Alice Freeman – Artist of the Month

November’s Artist of the Month is talented printmaker and sculptor Alice Freeman.

Alice’s work deals with the tactile and textural qualities in etching and sculpture. Born in St Ives, Cornwall, Alice Freeman studied at Byam Shaw School of Art and Camberwell College and is currently exhibiting at ‘The Annual Open Exhibition’ at the Royal West of England Academy (RWA). She has also taken over our Instagram for a week. Follow us on @Artiqgram to see Alice’s posts.

Read the full interview below

What are you working on at the moment?

At present I am developing a series of etchings based on the deserted towns of Syria. Although absolutely devastating, there is something beautiful about these abandoned, skeletal buildings left to ruin and decay. Alongside this I am working with some new materials to create large-scale sculptures that will be displayed with these prints.

What artists have influenced your practice?

There are many artists who have been of influence to me over the years, these include: Eva Hesse, Louise Bourgeoius, Norman Achroyd, Anselm Kiefer, Anish Kapoor, Tara Donovan, Ernesto Netto and Emma Stibbon.

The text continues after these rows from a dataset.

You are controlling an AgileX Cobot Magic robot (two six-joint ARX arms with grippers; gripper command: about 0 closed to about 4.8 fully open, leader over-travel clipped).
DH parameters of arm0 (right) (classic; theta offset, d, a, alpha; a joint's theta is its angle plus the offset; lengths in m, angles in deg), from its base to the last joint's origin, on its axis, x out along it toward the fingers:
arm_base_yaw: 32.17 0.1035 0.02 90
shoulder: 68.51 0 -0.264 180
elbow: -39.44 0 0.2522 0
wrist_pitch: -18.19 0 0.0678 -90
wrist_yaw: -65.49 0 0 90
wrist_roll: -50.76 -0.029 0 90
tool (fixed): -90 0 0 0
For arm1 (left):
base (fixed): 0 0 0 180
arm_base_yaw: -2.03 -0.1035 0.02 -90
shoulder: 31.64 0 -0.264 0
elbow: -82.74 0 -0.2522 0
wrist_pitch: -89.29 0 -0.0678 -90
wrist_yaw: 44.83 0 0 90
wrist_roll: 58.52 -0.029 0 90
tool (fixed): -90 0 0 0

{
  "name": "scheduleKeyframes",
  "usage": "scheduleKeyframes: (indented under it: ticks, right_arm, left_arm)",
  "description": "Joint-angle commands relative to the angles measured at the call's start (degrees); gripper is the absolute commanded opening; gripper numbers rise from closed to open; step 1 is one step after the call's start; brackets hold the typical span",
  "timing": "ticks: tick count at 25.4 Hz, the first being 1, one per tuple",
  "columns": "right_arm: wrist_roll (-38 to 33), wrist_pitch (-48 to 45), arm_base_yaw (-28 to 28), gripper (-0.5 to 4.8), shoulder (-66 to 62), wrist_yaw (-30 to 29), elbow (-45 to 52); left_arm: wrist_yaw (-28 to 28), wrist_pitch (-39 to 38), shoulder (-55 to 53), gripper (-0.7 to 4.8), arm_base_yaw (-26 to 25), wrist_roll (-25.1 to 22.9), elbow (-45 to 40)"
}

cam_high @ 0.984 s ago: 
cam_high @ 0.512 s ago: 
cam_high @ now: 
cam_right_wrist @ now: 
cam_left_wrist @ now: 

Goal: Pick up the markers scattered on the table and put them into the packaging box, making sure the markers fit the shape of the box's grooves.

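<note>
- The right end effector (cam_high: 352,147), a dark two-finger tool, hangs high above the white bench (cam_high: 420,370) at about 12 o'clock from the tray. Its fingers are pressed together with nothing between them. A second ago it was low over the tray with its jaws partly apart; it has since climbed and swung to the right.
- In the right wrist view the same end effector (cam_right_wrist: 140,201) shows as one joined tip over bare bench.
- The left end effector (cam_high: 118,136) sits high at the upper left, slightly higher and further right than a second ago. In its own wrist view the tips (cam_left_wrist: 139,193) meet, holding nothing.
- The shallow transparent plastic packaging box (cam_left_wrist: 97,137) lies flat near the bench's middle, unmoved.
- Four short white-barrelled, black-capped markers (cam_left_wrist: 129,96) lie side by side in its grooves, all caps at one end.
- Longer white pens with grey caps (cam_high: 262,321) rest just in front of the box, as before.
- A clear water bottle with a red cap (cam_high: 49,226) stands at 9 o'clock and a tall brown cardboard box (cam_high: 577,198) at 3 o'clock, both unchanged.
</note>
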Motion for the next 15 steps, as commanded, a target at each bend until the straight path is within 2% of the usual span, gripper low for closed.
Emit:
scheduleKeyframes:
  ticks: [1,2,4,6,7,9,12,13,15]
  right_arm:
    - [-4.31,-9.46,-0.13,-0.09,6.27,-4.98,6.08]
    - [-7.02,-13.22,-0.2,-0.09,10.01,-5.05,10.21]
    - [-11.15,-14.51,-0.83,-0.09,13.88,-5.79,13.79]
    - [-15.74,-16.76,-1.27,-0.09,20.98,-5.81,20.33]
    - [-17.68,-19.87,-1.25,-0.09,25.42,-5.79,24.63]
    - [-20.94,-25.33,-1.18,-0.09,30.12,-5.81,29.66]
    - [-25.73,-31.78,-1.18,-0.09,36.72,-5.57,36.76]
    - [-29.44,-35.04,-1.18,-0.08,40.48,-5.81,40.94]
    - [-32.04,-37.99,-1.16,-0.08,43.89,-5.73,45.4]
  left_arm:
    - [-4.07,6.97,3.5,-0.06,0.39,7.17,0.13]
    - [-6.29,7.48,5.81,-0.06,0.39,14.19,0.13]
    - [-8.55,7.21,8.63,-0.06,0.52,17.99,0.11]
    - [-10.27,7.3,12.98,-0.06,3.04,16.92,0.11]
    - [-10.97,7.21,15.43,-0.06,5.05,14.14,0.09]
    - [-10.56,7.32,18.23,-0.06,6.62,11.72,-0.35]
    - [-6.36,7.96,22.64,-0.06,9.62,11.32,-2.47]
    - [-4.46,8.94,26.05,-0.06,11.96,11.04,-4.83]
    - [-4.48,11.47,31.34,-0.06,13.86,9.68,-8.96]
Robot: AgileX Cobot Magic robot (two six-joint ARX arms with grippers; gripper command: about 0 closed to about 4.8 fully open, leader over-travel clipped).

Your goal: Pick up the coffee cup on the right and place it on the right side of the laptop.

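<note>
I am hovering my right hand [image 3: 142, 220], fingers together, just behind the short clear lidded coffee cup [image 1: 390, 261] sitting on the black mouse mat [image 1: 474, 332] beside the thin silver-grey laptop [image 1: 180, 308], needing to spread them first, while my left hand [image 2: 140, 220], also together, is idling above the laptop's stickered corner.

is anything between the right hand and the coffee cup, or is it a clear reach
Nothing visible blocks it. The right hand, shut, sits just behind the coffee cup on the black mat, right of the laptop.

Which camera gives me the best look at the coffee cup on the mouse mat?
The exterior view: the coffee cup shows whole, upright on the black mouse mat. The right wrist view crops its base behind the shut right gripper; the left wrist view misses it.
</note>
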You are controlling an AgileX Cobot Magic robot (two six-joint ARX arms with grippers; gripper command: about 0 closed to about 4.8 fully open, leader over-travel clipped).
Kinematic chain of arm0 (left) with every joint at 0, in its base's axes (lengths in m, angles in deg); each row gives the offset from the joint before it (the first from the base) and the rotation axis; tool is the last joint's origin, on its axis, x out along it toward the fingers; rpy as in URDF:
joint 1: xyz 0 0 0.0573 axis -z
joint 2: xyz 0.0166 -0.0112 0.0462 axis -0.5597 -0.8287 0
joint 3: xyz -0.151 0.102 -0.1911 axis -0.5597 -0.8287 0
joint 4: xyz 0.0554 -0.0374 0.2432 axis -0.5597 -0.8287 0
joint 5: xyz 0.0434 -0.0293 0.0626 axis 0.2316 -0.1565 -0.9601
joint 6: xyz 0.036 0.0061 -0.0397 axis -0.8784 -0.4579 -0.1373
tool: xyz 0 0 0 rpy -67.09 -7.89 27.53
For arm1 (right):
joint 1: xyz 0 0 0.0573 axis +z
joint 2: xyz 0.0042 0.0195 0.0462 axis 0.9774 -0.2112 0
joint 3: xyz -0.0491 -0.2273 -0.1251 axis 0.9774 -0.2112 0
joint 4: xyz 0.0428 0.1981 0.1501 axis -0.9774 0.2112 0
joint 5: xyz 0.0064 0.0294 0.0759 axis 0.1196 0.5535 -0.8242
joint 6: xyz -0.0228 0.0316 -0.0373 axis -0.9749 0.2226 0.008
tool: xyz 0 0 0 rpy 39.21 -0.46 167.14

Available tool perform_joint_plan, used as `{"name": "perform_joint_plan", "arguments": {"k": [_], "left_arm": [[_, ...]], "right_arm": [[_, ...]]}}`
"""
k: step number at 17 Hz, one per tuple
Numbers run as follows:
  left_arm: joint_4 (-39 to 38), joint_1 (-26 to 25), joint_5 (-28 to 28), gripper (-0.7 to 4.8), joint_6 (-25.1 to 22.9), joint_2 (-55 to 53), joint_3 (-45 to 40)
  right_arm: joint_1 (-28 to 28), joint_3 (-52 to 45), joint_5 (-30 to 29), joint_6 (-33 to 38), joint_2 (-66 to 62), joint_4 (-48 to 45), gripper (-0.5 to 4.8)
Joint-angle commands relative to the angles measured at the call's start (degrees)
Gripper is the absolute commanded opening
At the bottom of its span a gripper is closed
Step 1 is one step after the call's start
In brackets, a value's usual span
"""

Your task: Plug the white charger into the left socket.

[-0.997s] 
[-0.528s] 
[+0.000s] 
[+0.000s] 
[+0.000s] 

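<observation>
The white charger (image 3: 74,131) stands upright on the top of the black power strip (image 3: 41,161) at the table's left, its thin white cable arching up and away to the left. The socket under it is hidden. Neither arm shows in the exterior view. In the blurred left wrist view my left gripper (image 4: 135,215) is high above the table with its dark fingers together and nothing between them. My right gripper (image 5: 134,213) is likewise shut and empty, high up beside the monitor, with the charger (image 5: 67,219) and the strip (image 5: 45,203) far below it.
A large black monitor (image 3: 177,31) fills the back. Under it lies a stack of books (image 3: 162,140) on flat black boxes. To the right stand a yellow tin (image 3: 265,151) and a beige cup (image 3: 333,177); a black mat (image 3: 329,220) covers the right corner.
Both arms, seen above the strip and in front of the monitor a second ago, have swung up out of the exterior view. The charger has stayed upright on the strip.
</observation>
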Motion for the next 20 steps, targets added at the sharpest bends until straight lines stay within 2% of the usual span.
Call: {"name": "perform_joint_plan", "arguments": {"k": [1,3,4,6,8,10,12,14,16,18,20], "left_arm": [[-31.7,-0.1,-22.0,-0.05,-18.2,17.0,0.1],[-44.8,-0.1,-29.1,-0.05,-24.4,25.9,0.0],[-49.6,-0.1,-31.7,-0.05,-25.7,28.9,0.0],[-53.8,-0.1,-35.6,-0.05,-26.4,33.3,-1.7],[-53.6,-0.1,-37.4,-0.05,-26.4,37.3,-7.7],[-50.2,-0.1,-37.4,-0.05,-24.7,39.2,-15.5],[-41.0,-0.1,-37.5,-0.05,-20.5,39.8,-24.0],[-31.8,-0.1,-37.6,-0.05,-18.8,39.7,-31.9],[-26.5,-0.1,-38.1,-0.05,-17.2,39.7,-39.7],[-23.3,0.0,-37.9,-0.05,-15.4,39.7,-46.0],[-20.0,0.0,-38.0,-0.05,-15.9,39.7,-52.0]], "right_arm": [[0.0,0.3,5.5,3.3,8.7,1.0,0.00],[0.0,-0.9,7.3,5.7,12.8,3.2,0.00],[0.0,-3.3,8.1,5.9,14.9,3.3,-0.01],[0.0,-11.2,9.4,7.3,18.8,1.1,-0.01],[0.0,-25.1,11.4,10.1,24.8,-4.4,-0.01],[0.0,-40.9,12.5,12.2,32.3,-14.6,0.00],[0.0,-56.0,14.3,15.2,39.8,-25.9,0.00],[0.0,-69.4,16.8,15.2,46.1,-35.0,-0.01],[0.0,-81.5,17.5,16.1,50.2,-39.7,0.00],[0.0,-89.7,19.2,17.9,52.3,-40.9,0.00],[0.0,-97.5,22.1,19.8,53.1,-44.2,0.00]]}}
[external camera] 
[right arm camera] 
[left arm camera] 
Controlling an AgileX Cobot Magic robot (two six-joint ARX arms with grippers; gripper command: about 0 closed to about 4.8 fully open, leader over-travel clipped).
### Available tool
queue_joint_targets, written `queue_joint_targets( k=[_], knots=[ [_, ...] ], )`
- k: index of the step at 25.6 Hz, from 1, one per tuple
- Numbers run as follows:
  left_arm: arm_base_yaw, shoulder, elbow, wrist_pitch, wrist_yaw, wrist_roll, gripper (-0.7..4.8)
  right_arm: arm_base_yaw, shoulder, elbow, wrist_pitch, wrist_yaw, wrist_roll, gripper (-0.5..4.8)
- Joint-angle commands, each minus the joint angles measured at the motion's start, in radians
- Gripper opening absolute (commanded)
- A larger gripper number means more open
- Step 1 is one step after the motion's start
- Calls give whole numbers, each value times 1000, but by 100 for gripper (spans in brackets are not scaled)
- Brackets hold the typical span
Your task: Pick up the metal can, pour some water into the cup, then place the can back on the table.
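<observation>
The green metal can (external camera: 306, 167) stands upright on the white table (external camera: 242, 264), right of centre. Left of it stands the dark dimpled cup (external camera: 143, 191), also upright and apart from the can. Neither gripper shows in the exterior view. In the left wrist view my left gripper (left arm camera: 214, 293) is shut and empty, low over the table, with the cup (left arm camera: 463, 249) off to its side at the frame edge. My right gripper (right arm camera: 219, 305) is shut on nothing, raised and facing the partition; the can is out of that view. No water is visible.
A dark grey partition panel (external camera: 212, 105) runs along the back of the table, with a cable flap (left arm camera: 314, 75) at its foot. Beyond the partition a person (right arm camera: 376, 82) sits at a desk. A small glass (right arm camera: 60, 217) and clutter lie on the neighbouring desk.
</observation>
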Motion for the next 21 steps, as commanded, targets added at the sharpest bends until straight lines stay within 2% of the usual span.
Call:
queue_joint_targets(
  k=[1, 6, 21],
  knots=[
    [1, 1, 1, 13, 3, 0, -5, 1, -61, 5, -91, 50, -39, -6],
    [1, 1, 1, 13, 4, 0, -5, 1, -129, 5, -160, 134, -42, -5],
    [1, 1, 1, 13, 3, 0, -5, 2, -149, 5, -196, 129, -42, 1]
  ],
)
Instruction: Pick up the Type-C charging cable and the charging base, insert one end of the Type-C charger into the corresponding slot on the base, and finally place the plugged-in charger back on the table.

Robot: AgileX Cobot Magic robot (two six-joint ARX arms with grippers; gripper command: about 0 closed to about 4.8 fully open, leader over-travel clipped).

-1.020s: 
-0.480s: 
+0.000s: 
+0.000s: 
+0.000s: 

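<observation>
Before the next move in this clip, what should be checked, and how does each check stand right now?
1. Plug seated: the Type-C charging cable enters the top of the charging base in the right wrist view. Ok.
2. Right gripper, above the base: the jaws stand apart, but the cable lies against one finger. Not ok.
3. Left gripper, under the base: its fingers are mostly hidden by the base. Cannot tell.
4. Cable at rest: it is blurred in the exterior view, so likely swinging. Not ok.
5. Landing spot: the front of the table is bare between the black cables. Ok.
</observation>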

Tell us about your dream project.

To create etchings you are limited to the size of the printing press. I aim to develop my prints so they could be displayed at a much larger scale. I would want to create grand scale sculptures that could be shown alongside these based on texture and material.

What’s the last exhibition you saw that made an impact on you?

The Mona Hatoum exhibition at Tate Modern.

What is the one thing you cannot live without?

Creativity

Has any place or environment affected your work?

At the start of this year I participated in a site-specific exhibition with Studio Upstairs. The work was shown in a derelict building ‘Safehouse’ in Peckham, run by Maverick Projects. The sculptures I created were based on the space they were displayed in, a dark room with peeling wallpaper and crumbling ceilings. I made large latex hollow tubes that were lit from inside, hung from the ceiling and created strange shapes and shadows within the room. 

What do you do in your spare time?

Creating my art and surviving takes up all my time.

Take us through the lifespan of creating a work of art.

It begins with an idea, usually from found imagery or within nature. I make some preliminary sketches and plans to work onto the metal. I then have to prepare the metal plate and cover it in a wax ground. I scratch the drawing into the metal. When I am happy with the image the metal is placed into the acid bath where it eats into the lines I’ve created. This is then removed and inked up. Paper is placed over the inked plate and it is run through an etching press, creating the print. I usually then go back and work into the drawing some more. The process can take months.

How does material/medium inform your practice?

To create my sculptures I am constantly searching for new and unusual materials to experiment with. Form and texture make up the main components within this area that I work. I enjoy creating sculpture that looks organic but is made from completely artificial and man-made materials.

Are you exhibiting anywhere at the moment?

At present I have work in ‘The Annual Open Exhibition’ at the Royal West of England Academy (RWA) and at the Royal United Hospitals in Bath.